=== About this exercise ===
Give again, word for word, every line in the entries below from the line with "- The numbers" up to and including the line with "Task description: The", and no other line.

=== Material provided ===
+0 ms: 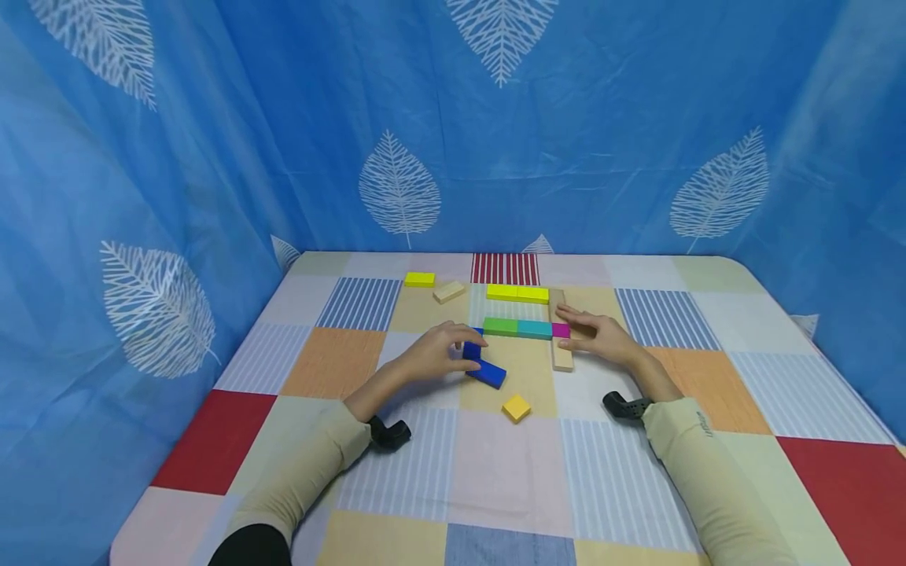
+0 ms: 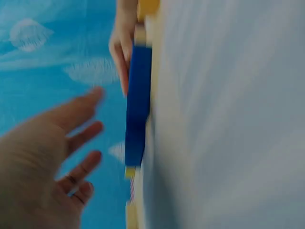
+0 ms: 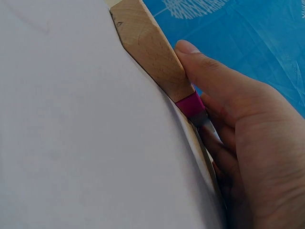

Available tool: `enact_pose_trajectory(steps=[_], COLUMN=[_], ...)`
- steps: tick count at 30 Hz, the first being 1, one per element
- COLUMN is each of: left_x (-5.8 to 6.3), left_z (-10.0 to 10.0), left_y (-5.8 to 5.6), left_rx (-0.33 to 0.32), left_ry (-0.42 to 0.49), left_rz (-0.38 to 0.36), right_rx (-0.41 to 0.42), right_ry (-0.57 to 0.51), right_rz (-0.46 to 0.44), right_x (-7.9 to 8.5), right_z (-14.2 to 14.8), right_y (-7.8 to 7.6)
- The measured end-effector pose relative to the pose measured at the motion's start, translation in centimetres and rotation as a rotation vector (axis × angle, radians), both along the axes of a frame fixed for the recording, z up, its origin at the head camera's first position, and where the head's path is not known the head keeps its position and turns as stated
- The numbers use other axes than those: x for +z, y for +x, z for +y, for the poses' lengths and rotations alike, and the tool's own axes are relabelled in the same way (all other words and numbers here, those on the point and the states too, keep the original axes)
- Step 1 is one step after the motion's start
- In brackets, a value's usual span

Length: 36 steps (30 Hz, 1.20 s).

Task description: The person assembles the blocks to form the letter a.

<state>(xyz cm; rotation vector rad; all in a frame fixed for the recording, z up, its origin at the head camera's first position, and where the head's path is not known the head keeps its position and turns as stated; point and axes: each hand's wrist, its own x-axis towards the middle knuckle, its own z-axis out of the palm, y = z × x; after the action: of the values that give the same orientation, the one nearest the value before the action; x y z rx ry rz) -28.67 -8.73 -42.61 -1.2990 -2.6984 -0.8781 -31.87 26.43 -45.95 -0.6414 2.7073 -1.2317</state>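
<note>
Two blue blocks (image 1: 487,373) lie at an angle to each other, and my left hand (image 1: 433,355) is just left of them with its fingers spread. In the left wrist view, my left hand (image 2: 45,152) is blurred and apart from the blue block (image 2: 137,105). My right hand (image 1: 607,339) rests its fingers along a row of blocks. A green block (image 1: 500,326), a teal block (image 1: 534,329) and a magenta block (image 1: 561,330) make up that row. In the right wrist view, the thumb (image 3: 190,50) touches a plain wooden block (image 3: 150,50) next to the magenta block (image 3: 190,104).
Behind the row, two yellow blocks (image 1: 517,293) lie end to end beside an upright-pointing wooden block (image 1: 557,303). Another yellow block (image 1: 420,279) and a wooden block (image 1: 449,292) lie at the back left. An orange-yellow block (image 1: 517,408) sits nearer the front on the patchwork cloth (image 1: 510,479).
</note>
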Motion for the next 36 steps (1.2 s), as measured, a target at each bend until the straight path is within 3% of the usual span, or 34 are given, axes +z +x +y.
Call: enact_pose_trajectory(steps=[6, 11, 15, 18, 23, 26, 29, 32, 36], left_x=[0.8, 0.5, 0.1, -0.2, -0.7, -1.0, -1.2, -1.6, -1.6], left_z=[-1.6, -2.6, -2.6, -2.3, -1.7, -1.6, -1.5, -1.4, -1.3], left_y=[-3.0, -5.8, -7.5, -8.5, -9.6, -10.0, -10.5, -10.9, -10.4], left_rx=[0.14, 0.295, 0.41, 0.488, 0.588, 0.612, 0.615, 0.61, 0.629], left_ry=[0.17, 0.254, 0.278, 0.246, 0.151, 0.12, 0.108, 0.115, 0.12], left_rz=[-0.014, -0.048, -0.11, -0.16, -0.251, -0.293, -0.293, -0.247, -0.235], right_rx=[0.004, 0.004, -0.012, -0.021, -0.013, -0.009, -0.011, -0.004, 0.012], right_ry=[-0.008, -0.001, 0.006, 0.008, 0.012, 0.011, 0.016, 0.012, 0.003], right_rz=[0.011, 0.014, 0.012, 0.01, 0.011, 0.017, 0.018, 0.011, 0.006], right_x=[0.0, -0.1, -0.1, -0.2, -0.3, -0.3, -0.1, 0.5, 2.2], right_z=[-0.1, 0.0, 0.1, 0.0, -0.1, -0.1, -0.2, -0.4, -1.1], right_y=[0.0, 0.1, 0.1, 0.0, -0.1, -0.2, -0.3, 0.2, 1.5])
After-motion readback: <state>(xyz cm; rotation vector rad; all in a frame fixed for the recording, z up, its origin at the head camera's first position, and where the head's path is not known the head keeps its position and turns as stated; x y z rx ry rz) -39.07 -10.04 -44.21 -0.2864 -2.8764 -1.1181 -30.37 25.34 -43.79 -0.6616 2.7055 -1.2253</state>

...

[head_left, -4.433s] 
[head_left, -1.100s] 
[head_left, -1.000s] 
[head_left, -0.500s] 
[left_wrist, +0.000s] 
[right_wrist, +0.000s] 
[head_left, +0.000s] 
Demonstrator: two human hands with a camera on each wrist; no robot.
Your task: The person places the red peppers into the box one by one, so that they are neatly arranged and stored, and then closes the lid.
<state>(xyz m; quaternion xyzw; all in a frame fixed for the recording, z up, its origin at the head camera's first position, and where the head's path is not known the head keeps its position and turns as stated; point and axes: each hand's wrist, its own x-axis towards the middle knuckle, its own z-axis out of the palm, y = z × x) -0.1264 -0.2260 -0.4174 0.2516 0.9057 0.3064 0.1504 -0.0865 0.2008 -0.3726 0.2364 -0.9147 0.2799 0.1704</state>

=== Written reply ===
- The numbers use other axes than those: x for +z, y for +x, z for +y, for the poses' lengths and rotations alike, and the tool's own axes are relabelled in the same way (all other words and numbers here, those on the point and the states too, keep the original axes)
- Step 1 is one step after the motion's start
- In brackets, a value's usual span

Length: 36 steps (30 Hz, 1.20 s).

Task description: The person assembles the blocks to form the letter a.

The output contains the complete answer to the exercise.